Vragen doodvragen.
Leerling: Wat is de zin van het leven?
Meester Nitwit: X is de zin van het leven.
Leerling: Wat is X?
Meester: Waarom wil je dat weten?
Leerling: Dat is nu net de vraag.
Meester: Was dat maar waar.
Leerling: Hoezo?
Meester: Dan had het misschien nog zin om hem te stellen.
Leerling: Wat is het probleem?
Meester: Dat het pas de eerste vraag is.
Leerling: Wat is de volgende vraag?
Meester: Wat is de zin van X?
Leerling: Waarom zou ik dat willen weten?
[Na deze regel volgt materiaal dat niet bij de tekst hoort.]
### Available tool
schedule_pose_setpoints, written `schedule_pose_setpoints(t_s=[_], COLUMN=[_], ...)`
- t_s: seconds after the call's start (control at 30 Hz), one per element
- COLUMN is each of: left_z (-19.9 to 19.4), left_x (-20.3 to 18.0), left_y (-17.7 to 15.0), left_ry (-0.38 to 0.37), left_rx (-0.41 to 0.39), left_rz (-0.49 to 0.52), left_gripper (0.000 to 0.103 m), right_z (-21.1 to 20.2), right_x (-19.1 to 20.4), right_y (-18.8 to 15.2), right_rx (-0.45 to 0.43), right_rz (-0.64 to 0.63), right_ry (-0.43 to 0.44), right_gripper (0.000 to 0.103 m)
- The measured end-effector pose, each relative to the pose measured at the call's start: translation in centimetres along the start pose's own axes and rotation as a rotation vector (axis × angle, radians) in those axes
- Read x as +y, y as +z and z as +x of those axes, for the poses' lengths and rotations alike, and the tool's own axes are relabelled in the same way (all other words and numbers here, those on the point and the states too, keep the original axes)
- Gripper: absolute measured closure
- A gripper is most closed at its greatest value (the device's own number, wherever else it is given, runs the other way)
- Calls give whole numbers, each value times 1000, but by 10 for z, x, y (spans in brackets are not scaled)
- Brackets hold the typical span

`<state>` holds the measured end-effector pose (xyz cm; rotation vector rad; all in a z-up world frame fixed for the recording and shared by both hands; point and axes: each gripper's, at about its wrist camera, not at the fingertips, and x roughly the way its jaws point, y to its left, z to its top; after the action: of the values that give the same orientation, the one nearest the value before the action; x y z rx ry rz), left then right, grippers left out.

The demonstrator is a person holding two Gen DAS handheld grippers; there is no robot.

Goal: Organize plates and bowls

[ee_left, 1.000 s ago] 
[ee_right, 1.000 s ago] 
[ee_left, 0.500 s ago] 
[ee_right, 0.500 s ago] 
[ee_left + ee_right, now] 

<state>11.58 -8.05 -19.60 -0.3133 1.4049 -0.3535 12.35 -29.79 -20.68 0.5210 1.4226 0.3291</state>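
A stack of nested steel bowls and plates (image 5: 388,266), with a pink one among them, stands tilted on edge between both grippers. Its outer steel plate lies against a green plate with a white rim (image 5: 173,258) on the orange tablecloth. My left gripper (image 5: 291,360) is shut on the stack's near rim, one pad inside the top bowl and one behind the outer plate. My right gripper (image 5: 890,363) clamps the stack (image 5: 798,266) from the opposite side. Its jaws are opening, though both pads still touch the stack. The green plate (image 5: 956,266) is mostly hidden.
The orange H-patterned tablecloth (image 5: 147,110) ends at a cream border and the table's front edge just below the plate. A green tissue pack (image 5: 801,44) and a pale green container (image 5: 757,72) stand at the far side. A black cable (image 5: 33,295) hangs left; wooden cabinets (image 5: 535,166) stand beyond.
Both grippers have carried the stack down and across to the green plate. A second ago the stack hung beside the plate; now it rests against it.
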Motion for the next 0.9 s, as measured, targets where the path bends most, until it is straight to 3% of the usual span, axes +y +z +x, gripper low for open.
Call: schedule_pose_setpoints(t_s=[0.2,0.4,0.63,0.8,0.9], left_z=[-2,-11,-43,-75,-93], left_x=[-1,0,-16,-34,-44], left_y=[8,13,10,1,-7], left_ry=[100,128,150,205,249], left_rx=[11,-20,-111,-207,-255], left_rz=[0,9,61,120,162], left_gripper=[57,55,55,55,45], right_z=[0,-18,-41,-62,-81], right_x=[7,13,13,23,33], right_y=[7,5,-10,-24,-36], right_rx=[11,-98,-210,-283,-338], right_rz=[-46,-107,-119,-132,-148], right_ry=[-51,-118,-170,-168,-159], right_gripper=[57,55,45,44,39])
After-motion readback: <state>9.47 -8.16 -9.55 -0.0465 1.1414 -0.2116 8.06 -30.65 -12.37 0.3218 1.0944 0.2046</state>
Meester: Omdat je anders nog niets weet.
Leerling: Daar zegt u zo wat.
Meester: Daar vroeg ik je wat.
Leerling: Wat is de zin van X?
Meester: Y is de zin van X.
Leerling: Wat is de zin van Y?
Meester: Z is de zin van Y.
Leerling: Enzovoort.
Meester: Nou, voort.
Leerling: Wat is de laatste vraag in deze reeks?
Meester: Is er een laatste vraag in deze reeks?
Leerling: Dit noem ik nu dooddoen.
Meester: Dit noem ik nu doodvragen.
Leerling: Wat is de zin van doodvragen?
Meester: X is de zin van doodvragen.